Assigned task: Return, in their exact form, the lines that lie between the start of the data below and the line containing "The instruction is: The", with both ends included.

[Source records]
——
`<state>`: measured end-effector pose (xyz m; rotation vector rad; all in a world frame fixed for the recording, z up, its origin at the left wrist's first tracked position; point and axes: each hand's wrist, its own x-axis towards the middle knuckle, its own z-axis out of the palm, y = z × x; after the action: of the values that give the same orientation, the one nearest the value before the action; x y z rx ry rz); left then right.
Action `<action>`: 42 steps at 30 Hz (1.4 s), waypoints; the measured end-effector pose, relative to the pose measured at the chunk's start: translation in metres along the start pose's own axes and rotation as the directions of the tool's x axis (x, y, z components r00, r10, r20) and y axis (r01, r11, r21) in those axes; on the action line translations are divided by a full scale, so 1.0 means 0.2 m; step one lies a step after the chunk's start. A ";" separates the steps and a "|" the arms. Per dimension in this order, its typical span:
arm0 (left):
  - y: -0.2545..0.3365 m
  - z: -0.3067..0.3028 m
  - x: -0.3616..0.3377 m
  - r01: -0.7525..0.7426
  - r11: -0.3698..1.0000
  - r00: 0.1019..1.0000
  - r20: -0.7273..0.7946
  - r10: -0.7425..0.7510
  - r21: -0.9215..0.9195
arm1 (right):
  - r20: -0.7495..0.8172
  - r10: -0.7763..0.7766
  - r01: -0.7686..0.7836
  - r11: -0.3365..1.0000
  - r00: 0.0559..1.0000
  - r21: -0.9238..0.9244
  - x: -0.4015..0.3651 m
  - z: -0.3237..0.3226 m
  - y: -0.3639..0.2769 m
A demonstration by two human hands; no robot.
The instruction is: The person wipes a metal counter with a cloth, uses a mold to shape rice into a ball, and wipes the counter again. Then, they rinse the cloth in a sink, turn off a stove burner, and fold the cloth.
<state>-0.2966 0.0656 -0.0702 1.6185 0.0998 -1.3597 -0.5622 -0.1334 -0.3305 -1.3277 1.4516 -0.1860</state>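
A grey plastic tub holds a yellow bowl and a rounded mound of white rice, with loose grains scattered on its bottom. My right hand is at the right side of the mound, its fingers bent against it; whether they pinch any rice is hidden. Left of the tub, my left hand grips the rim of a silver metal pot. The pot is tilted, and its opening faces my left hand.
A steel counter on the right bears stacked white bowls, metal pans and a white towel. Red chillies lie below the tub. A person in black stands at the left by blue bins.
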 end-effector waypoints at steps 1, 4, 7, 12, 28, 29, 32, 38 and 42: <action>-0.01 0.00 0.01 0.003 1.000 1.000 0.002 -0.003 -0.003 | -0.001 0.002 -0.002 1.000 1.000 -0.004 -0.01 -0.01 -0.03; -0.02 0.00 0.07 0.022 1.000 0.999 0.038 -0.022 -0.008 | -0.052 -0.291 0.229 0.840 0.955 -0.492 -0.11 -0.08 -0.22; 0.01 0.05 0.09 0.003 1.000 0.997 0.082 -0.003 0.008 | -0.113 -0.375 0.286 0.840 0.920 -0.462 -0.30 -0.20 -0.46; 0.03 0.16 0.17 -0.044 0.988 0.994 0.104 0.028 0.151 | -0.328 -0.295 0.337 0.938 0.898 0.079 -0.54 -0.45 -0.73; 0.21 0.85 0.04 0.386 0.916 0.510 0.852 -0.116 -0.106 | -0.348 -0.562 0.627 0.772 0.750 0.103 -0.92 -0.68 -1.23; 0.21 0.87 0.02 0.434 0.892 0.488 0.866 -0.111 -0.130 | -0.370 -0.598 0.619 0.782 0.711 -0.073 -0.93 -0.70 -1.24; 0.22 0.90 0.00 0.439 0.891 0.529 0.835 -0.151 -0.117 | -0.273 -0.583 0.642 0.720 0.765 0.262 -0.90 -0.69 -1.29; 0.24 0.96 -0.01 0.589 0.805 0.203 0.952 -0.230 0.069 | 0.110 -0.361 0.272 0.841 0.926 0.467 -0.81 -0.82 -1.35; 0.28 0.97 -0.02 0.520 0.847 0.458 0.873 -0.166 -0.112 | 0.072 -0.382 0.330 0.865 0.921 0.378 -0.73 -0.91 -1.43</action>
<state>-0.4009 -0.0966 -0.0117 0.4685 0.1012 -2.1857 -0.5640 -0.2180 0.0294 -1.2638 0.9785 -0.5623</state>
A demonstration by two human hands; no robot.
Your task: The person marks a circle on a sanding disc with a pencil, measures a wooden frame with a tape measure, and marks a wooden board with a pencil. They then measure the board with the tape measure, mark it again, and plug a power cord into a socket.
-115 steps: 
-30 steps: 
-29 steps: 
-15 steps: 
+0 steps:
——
The completed task:
`<state>`: measured end-effector pose (xyz m; rotation vector rad; all in a world frame fixed for the recording, z up, its origin at the left wrist's first tracked position; point and axes: each hand's wrist, its own x-axis towards the middle knuckle, its own z-axis out of the palm, y = z × x; after the action: of the values that give the same orientation, the one nearest the value before the action; x y z rx ry rz); left then right.
Action `<action>`: 42 steps at 30 Hz (1.4 s), waypoints; the measured end-effector pose, relative to the pose measured at the chunk's start: translation in metres along the start pose's own axes and rotation as the directions of the tool's x axis (x, y, z components r00, r10, r20) and y axis (r01, r11, r21) in those axes; on the action line translations are divided by a full scale, so 1.0 means 0.2 m; step one lies a step after the chunk's start. A ";" separates the steps and a "|" the arms. Per dimension in this order, its typical span:
arm0 (left):
  - y: -0.2545..0.3365 m
  - z: -0.3067..0.3028 m
  - x: -0.3616..0.3377 m
  - r01: -0.7525..0.7426
  - r11: -0.3698..1.0000
  - r00: 0.1019..1.0000
  - r20: -0.7273..0.7946
  - r10: -0.7425..0.7510
  - r21: -0.9215..0.9195
arm1 (right):
  - r20: -0.7495..0.8172
  - r10: -0.7763..0.7766
  - r01: -0.7686..0.7836
  - r11: -0.3365..1.0000
  - r00: 0.0559..1.0000
  - r21: -0.9238..0.9244
  - x: -0.4015..0.3651 m
  - z: -0.3237..0.3226 m
  - y: -0.3639..0.2769 m
A demonstration by two human hands; no robot.
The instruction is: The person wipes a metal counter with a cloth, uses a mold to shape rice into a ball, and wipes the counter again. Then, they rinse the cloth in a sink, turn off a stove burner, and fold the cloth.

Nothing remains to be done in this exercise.